He invited the man, Barry Przeslawski, inside, poured coffee, listened. David had intended to go to the concert that evening; the London Players, an ad hoc professional group, were sometimes very good and their programme, Purcell, Elgar, Richard Strauss, Barber, Tchaikovsky and Britten would, he had thought, occupy him gainfully through a dead hour or two.

Przeslawski, the first cello, said that one of his group, a girl, had come up overnight to visit friends and had fallen at breakfast and now had her wrist in plaster. ‘We might get away with playing one short, but Jim Talbot suggested you to Malcolm King, he's staying with them, and he dispatched me round here pronto.' Talbot had apparently rung earlier, but without answer. ‘Will you do it for us?'

David agreed; Przeslawski lifted music from the settee beside him to the table, in triumph.

‘Can I use your phone to let Malc know?' He dialled from a slip of paper, delivered David's agreement, rushed back, announced the rehearsal at two, said Heather would have conscientiously marked her copies if he'd like to look through them. They had had, it appeared, only one full rehearsal in London for this concert, but King could draw blood from stones, and they all had done these things often enough. Przeslawski gulped down his coffee, refused more, said he was grateful, leaped with flying arms and legs from the settee, grumbling he had hoped for a lie-in at his mother's in West Bridgford. He banged out, but before he left the front steps said, ‘You've got an Amati, haven't you?'

‘Yes.'

‘Not thinking of selling it, are you?'

‘No.'

‘Don't blame you. Anyway, I couldn't afford to buy it.'

David enjoyed the rehearsal; it stimulated him to become one with these gifted young people, to learn from them. The evening's performance in the new concert hall was only adequately attended; he saw some of his sixth form, one of his colleagues from his place at the back desk of the cellos. King, the conductor, who would be fortyish, had this slightly old-fashioned, battered, contemporary face, a Mick Jagger, Julian Lloyd-Webber, a Martin Amis, and was good. A string man himself, he knew every part, and with short left-hand jabs, under finger extended, ruled entries while the right with baton swept the orchestra on. They played the Purcell G minor Chacony to open, then the Tchaikovsky Suite and ended the first part with an eloquent, plangently emotional reading of Richard Strauss's
Metamorphosen
for twenty-three solo strings, which arched, and reached, shouted, demanded, wept, compelled. King stood proud and Strauss's lament stretched their bow arms, fired vibrato, bounced the weaving sounds, the cliffs of grief heavily down from the ceiling. David had never felt so engaged; he had no time for show, even for emotion; he had to match his colleagues in attack, in rhythm, in sustained declamation, to make his instrument the conduit of Strauss's command. As King brought them to their feet for applause, David sweated.

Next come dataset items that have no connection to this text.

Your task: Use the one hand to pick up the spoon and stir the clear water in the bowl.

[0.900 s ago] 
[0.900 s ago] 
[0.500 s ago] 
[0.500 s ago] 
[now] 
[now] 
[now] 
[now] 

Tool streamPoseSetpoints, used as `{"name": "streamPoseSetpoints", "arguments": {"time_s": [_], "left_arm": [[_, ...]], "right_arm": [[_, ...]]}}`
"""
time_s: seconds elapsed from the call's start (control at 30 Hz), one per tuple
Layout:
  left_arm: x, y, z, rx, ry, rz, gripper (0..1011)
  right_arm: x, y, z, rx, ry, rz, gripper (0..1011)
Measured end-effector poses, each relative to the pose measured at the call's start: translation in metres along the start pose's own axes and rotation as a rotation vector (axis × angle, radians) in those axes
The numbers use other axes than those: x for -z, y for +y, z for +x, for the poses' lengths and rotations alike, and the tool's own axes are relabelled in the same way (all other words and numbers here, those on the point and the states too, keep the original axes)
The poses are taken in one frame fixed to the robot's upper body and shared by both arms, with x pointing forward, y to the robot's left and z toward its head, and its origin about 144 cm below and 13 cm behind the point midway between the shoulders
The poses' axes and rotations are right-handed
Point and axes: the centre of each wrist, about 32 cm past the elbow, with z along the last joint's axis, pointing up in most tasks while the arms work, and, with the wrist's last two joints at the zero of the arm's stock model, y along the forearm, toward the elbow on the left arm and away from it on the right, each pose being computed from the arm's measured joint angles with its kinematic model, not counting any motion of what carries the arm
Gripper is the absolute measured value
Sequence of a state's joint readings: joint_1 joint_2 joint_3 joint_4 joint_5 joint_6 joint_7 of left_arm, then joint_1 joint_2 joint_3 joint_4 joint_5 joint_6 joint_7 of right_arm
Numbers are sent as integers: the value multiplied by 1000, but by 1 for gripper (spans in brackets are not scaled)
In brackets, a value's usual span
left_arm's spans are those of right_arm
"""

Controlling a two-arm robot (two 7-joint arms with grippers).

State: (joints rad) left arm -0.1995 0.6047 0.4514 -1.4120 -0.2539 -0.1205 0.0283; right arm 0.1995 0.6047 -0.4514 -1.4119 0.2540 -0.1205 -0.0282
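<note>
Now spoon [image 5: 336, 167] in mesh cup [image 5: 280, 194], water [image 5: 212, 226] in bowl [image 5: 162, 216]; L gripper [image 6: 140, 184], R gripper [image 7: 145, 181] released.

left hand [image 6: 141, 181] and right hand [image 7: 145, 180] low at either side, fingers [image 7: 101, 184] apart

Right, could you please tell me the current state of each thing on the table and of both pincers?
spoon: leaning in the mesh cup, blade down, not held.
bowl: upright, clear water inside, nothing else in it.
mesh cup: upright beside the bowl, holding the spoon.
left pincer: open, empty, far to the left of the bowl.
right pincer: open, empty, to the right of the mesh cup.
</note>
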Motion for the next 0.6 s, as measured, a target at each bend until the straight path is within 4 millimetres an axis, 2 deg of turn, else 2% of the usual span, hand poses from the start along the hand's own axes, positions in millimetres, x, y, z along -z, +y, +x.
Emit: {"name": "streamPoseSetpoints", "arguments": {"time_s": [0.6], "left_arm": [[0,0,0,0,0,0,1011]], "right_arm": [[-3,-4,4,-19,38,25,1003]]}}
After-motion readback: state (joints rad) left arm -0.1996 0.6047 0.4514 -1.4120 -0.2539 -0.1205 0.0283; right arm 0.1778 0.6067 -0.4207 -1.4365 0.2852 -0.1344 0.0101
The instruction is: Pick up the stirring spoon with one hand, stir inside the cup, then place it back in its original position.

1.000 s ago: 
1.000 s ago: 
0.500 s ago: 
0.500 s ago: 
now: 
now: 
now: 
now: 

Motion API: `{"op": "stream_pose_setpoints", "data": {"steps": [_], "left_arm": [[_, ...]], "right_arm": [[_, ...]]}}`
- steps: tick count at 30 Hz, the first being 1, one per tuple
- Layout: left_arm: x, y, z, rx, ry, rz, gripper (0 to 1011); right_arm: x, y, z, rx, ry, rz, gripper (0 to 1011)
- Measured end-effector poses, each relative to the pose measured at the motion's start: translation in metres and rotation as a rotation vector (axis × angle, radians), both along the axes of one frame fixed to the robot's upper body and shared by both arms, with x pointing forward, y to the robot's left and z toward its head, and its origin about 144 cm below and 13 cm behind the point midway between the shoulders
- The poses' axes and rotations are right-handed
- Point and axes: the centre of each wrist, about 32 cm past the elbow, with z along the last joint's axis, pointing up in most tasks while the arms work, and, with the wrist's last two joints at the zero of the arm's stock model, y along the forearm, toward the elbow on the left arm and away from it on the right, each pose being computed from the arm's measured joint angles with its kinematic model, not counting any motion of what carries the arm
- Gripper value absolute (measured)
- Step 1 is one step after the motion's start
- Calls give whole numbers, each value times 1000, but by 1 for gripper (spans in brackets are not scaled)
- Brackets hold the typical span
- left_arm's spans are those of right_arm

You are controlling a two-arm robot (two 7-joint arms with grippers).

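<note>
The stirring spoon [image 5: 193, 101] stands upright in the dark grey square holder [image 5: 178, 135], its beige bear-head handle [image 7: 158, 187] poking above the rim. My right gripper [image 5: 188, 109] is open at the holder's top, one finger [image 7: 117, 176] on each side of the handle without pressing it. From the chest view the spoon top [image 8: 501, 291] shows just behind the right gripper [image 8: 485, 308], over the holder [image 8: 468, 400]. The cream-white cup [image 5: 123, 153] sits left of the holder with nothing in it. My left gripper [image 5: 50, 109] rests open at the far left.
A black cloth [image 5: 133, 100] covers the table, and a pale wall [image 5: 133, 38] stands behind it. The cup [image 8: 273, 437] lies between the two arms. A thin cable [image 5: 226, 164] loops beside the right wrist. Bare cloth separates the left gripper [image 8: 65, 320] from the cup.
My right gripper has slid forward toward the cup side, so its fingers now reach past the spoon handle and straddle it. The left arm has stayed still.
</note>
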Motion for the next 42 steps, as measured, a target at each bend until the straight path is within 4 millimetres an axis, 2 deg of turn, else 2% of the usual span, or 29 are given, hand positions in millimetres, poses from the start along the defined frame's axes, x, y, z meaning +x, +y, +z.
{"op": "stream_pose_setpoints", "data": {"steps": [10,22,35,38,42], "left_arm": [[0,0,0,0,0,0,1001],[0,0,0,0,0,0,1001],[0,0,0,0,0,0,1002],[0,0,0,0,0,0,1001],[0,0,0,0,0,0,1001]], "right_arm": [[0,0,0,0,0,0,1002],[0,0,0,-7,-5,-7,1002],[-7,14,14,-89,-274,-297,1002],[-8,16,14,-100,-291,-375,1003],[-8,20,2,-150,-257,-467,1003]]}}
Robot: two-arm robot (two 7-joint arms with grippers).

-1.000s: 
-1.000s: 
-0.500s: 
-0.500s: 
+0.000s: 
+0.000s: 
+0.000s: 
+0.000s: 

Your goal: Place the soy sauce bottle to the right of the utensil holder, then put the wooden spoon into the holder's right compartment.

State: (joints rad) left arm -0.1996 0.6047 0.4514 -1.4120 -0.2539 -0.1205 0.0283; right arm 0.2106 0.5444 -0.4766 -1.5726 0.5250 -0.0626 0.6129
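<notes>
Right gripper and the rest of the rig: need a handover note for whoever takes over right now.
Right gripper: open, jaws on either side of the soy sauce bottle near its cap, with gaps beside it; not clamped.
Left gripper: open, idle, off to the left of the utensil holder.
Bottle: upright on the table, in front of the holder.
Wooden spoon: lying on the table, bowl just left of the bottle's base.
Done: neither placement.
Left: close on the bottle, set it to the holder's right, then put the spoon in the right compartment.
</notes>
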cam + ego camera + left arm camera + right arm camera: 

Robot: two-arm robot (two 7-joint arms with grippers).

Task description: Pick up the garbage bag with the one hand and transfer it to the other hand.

In the orchestra room Przeslawski nodded approval at him, before David took a seat out of the way, in a corner, by the bull-fiddle cases. Anna Talbot looked round the door, made straight for him though greeting one or two on her way, found herself a chair, began congratulations. He had swilled hands and face and felt calmer, equal to the formality of his white cuffs. As Anna chattered her praise, he watched two of the violins carefully sharing out the contents of a thermos into plastic beakers. He felt at ease for the first time for weeks, and with a contentment which he had earned, and he leaned back to concentrate on Anna. One or two looked enviously at him.

‘How's Mary?' she was asking.

‘Well, as far as I know.'

‘Where is she now?'

‘Harvard, I think.'

James apparently had spent a year at Harvard, she said, after he'd finished at Oxford. He thought it marvellous. He hadn't been too keen on returning home.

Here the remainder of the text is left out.